▸ **YOUR INSTRUCTIONS**:
With the first line as the start and the line containing "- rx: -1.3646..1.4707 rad" as the end, write out every line of the records exactly.

___ DATASET RECORDS

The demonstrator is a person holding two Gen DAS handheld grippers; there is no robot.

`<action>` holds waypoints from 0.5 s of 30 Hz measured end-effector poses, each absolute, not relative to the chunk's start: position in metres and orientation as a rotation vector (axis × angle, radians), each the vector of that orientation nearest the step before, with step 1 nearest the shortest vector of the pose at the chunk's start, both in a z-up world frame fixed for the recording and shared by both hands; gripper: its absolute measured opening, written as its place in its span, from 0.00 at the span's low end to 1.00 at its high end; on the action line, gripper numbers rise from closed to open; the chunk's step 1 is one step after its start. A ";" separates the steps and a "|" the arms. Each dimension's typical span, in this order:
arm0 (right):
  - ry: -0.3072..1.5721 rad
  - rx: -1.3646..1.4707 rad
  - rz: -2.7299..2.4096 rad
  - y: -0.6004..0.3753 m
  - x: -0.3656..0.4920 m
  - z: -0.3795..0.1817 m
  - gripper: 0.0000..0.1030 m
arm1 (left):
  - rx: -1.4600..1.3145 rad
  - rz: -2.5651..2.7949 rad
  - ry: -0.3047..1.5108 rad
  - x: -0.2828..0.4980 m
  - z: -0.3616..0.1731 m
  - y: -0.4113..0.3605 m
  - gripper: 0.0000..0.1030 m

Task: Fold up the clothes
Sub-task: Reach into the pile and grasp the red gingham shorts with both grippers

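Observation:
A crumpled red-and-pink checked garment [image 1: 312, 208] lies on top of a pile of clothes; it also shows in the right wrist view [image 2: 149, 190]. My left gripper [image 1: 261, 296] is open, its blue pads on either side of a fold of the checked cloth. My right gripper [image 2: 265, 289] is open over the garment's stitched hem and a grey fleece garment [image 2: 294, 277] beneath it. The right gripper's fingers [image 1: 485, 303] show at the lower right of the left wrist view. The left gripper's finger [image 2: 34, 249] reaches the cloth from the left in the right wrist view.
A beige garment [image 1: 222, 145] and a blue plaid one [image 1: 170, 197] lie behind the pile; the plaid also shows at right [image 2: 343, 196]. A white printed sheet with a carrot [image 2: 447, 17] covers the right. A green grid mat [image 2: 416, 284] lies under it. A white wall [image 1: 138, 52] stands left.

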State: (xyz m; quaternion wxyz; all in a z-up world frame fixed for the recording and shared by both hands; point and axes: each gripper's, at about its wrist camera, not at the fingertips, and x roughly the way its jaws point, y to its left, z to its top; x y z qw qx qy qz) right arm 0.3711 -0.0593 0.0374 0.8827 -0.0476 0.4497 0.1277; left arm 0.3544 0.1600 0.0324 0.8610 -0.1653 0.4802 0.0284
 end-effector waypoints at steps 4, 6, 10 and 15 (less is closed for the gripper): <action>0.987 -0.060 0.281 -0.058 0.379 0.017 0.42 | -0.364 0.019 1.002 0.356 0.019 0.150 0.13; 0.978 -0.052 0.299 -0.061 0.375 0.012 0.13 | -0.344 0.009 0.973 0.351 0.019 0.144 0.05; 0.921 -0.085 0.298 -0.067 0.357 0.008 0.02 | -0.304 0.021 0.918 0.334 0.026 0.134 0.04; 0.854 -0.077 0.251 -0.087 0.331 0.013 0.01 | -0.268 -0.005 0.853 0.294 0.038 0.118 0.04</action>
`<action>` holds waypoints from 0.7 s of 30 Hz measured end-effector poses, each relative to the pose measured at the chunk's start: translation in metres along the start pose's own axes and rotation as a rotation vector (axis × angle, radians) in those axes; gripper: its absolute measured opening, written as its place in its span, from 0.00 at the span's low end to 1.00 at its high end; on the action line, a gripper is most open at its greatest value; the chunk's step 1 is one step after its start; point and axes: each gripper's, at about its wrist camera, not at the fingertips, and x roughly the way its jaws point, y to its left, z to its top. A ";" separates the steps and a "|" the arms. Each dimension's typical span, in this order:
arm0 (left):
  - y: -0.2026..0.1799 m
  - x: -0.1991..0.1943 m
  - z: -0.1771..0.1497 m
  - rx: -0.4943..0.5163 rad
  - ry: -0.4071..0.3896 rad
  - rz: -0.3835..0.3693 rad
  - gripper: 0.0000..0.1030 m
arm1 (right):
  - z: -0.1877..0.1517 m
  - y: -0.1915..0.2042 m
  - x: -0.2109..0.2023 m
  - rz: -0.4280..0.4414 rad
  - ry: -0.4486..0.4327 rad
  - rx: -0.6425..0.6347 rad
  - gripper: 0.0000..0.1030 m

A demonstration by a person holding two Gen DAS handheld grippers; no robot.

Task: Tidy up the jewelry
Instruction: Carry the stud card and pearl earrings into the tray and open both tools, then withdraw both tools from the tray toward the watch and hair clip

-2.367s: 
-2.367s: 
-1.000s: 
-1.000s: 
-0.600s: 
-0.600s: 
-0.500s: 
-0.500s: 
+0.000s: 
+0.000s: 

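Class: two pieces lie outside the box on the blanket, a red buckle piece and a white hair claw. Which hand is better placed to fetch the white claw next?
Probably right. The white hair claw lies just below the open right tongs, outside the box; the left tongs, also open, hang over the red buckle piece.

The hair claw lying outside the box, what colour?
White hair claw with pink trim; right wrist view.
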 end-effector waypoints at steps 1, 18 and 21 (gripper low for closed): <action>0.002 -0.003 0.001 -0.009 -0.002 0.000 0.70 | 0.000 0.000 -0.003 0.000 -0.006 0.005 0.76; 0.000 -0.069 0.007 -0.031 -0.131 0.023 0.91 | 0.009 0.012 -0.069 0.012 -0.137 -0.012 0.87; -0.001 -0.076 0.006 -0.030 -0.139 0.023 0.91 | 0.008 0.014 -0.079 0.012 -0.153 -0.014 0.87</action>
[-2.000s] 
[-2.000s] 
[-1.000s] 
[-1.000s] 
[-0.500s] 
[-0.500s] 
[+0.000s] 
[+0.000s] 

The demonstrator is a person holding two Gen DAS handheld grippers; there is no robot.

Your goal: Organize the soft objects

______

▸ **REPLY**:
The demonstrator is a person holding two Gen DAS handheld grippers; there is no robot.

`<action>` holds waypoints from 0.5 s of 30 Hz measured end-effector poses, each absolute, not relative to the chunk's start: position in metres and orientation as a rotation vector (axis × angle, radians), each the vector of that orientation nearest the step before, with step 1 nearest the shortest vector of the pose at the chunk's start, both in a z-up world frame fixed for the recording and shared by both hands; gripper: its absolute measured opening, written as its place in its span, from 0.00 at the span's low end to 1.00 at its high end; on the action line, gripper numbers rise from closed to open; the chunk's step 1 is one step after its start. A ";" separates the steps and a "|" the arms. Each dimension's typical span, in this order:
arm0 (right):
  - ry: -0.3072..1.5721 rad
  - rx: -1.3646..1.4707 rad

There is no more to this answer.